> _What is being asked_: Two lines in the data below mark the range: the one with "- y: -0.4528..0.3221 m" and the one with "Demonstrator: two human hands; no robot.". Return both, along with every line between them, exactly.

[[ Provided material open ]]

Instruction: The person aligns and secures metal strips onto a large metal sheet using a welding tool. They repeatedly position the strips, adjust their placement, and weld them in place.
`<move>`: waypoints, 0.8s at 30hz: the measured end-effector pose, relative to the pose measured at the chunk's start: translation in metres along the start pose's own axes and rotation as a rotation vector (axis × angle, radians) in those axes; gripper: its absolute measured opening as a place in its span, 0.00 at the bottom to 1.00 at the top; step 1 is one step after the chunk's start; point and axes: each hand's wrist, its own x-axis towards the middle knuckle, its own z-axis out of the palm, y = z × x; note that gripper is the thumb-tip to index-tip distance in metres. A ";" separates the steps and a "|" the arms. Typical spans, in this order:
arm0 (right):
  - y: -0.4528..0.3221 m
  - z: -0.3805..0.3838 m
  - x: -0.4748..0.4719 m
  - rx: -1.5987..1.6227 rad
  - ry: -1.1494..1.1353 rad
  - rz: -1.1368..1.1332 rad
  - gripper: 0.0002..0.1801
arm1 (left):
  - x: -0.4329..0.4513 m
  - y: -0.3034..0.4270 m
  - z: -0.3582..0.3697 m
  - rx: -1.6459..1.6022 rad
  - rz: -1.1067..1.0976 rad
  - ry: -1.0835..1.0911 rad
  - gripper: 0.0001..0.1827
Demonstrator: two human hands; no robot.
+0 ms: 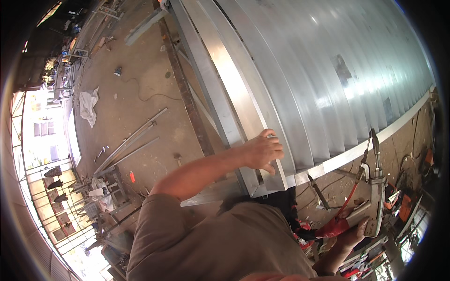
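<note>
My left hand (pixel 263 151) reaches across to the near end of a long aluminium slat (pixel 246 102). Its fingers curl over one edge of the slat, with the thumb on the near side. This slat lies beside a row of overlapping aluminium slats (pixel 306 77) set in a metal frame (pixel 337 159). Low on the right, my right hand (pixel 360 230) holds a pneumatic rivet gun (pixel 378 189), its nose pointing away from me near the frame's edge. The grip is partly hidden by my fingers. A red air hose (pixel 348 198) runs beside the gun.
A rusty steel beam (pixel 186 95) runs left of the panel. Metal bars (pixel 130 140), a white sheet (pixel 89 105) and a cable (pixel 151 98) lie on the floor. Clutter and an orange object (pixel 405 205) are at right. Something skin-toned, possibly a hand (pixel 164 5), shows at the top.
</note>
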 end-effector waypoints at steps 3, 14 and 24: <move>0.000 0.008 -0.001 -0.030 0.024 -0.044 0.36 | 0.002 -0.002 0.005 -0.010 -0.006 -0.001 0.30; 0.005 0.000 -0.006 -0.029 0.164 -0.056 0.34 | 0.001 -0.023 0.016 -0.017 -0.015 0.024 0.28; 0.004 -0.023 -0.012 0.006 0.098 0.053 0.42 | 0.007 -0.026 0.022 -0.012 0.007 0.120 0.27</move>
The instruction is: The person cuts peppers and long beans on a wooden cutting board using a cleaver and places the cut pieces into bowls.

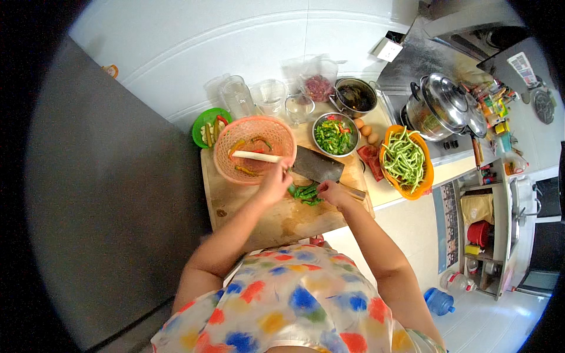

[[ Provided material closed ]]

> _Written answer_:
  - y: -0.4528..0.3221 m
  - z: -0.3805..0.3838 m
  - x: -0.4748..0.4719 m
  - rx: -1.5987..1.6227 rad
  - ry: -1.1494..1.1353 rad
  - rz: -1.1368..1.1332 rad
  - gripper: 0.0002..0.1801
arm1 (left):
  - x: -0.4329..0.4513 m
  - y: -0.3034..0.4270 m
  - z: -0.3582..0.3697 m
  - rx: -1.6459..1.6022 rad
  - rz: -1.1067..1.0976 rad
  - ry: -1.0835..1.0911 rad
  - gripper: 0.0001..0.1827
Demonstrator: two human hands; no robot.

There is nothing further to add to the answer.